Author: Matthew Groff

  • Sweaters with Age

    I wanted to write about politics today, but my heart really isn’t into it. I think I am having Trump/Impeachment/Syria fatigue. Just so much bad stuff that I feel like I need a break.

    Which is why I would like to complain about the weather just like a very old and bitter man.

    In the North Bay today, it’s almost 90 degrees. And it’s October 21st. AND I don’t live in Texas. AND have I mentioned that I hate the heat.

    There is something so deep in my core, one of the truths of being that I hold on to, which tells me that when I get to late October, I get to wear sweaters because it’s cool a outside. Not hot.

    There should be no more hot weather.

    Yet, here I am with a full week of 90 degrees, when just two days ago it was 68.

    And this is when I know that I have flipped some sort of aging switch, or crossed some line that has placed me smack dab into middle age: I want to be comfortable all the time, and if I’m not, I’m going to complain about it until I make someone as annoyed as I feel right now.

    This is where I am now; It’s hot and someone listen to me!

    I guess it’s kind’a funny.

    But when me and my friends get together, and we kid about getting older and changing, yes the random aches and pains make moments of shared anguish… But what really is the worst part is that I know feel my stupid entitled complaints are not subjectively personal, but now they objective truths!

    Which they aren’t.

    I just want to wear a sweater, and really, in the big picture of the universe, no one cares.

    In five days I’ll be back to normal.

  • How Quickly I Got Off My Game

    I think I was making real progress when it comes to writing, over the past month.

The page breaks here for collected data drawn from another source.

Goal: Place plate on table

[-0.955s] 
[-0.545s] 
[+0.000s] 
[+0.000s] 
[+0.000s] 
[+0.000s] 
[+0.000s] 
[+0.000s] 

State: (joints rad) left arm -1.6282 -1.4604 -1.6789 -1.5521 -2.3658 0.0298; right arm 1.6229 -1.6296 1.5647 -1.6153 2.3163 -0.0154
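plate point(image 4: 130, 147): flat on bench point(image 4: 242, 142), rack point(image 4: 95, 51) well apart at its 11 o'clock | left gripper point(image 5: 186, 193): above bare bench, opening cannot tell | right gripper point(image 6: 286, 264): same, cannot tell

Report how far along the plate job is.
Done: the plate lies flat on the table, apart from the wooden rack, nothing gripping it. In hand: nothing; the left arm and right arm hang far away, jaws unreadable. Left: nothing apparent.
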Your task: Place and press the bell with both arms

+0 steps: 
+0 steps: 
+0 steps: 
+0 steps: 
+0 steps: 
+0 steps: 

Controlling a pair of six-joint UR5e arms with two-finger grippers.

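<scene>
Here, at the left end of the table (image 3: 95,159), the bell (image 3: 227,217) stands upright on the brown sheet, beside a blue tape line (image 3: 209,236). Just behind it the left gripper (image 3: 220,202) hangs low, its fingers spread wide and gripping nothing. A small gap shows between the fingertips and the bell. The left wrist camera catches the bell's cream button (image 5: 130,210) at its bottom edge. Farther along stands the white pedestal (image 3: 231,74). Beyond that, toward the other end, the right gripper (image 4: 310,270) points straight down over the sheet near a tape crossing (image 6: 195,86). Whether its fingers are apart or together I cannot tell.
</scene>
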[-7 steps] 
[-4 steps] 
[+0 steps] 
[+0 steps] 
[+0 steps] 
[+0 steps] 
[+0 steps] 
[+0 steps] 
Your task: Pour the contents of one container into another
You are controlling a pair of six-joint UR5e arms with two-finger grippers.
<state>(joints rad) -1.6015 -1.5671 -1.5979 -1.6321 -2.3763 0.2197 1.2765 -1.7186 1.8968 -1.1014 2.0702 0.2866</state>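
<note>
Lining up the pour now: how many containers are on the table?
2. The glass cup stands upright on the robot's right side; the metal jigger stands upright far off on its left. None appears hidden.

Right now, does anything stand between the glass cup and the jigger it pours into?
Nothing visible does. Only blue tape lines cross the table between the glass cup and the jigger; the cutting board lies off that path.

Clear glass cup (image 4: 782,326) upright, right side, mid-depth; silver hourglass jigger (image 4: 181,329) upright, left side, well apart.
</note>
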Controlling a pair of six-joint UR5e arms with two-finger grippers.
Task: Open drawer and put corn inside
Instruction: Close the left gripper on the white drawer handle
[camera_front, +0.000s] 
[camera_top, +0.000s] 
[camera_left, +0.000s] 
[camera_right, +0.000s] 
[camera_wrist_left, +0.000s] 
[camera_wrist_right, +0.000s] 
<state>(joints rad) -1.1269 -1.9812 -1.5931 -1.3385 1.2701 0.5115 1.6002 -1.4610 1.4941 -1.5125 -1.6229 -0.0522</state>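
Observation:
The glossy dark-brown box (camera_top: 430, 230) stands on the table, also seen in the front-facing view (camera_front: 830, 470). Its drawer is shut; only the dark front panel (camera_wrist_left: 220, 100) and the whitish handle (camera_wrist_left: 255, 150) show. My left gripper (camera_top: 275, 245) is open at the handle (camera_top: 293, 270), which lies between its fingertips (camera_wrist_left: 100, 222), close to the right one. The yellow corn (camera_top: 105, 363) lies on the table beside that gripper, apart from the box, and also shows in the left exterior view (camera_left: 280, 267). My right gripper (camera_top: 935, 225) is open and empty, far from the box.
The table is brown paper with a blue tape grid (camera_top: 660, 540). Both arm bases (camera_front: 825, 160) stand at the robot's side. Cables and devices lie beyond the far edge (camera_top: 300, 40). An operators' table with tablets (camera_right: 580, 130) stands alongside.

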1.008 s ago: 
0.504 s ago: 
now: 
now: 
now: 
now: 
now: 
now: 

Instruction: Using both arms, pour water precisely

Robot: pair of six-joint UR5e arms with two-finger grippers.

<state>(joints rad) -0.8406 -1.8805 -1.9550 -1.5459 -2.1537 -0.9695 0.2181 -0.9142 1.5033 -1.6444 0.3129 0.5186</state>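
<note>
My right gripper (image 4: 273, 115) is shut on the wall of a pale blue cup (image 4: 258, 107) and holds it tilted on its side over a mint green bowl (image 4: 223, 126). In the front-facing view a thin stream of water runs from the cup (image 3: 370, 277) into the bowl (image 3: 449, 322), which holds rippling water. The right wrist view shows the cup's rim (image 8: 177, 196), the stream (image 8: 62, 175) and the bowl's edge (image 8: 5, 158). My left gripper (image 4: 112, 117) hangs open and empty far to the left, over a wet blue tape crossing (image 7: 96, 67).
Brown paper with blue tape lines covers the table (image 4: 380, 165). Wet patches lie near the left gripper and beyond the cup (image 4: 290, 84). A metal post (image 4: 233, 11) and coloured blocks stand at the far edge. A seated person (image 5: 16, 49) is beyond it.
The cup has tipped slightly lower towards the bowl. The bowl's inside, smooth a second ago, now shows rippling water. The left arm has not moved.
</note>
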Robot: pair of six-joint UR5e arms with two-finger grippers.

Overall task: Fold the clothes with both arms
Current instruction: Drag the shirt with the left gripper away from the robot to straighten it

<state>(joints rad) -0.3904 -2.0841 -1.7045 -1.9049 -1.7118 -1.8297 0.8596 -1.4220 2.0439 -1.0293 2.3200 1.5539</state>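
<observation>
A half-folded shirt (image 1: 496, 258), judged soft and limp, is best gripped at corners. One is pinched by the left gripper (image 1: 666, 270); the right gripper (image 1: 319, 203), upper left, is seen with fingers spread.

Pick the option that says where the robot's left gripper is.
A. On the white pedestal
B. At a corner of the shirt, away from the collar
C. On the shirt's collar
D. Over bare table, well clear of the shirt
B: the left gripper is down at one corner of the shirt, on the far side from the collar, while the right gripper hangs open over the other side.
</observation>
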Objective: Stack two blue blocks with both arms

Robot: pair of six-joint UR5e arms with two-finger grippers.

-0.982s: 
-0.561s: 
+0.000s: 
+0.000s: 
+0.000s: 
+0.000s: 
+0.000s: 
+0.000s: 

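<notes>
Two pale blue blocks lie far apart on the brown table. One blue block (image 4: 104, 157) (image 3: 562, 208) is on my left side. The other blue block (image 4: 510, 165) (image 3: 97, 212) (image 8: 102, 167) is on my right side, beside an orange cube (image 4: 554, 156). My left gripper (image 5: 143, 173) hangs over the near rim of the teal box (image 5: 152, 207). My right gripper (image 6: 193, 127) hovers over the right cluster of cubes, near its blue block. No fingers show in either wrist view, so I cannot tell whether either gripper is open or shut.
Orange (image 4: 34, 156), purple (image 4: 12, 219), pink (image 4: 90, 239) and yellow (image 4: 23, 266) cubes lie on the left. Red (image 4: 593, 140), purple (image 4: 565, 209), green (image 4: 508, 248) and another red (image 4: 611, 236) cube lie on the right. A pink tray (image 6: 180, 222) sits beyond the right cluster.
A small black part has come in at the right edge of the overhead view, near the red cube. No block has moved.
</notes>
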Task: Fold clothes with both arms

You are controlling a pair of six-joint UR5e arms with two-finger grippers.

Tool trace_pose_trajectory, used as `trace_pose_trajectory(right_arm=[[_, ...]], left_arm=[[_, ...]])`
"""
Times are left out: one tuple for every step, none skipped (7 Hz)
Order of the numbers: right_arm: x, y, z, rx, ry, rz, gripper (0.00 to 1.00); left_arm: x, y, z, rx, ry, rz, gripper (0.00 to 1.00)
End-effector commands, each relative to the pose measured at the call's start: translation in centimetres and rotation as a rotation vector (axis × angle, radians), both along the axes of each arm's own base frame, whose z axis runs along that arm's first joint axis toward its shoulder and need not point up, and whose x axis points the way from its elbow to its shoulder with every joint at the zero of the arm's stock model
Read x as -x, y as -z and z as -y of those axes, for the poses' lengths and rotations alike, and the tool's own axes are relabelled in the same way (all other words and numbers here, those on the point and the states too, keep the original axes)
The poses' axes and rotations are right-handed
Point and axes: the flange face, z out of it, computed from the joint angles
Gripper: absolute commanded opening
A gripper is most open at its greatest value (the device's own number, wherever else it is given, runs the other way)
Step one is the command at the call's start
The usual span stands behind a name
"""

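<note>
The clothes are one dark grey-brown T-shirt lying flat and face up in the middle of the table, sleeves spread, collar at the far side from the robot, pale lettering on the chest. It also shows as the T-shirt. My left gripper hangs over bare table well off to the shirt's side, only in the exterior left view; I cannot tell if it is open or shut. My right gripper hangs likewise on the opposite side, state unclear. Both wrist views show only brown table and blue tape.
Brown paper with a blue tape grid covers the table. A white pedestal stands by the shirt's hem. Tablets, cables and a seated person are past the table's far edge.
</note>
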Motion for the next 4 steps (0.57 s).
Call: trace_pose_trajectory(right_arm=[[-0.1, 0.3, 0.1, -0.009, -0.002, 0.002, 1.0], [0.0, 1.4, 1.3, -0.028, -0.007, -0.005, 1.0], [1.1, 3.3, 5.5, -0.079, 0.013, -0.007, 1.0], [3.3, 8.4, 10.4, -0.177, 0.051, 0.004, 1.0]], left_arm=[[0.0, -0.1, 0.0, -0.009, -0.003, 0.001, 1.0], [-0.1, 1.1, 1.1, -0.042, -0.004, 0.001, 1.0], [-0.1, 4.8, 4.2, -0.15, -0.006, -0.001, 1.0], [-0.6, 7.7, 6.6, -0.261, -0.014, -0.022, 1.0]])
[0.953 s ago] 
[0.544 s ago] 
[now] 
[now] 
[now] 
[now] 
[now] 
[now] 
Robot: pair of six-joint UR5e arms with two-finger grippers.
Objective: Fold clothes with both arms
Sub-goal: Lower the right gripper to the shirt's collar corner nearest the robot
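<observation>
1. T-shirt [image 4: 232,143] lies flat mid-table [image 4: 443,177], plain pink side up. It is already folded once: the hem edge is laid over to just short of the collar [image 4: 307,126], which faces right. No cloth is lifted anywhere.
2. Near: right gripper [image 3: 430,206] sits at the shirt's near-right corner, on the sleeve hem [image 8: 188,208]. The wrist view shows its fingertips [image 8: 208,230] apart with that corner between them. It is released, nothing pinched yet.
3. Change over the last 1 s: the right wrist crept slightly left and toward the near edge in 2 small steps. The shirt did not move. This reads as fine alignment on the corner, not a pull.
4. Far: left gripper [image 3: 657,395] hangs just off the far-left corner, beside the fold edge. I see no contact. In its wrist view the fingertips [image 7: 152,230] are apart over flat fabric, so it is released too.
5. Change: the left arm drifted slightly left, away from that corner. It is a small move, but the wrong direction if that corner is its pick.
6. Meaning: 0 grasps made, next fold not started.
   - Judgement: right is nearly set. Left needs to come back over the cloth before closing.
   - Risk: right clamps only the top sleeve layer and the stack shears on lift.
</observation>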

And then this week hit, and I just ground to a halt. I am aware that the anniversary of my mother’s passing on Monday has been weighing on my mind, and I know that’s normal, and it should happen. I guess what I hoped I would do would be to channel those feelings into something creative.

    Part of this process, the grieving process, is learning to forgive, and accept yourself. Grieving is individual and creates feeling of anger and guilt. I am trying to just let myself feel what this is like. Not force it into something that seems to be the reaction I should have. Somedays, I honestly feel like I should be having a deeper reaction to her passing, and other, I feel smothered in a blanket of sadness and loss.

    I guess I thought I was ready to start using these emotions in my creative process, but I think I’m not there yet. I did say to myself that I wanted a year to go by before I put anything on paper, or attempted to share this publicly. Maybe this is what the start of this process feels like?

  • How Do I Feel

    A long time ago, back when I was a sophomore in high school, I had been writing stories for about a year, and I decided that I wanted to be a writer when I grew up. The day I decided this was October 14th, 1992, and I have always used that date as the first day of my writing season. The point that I could look back and see what I accomplished.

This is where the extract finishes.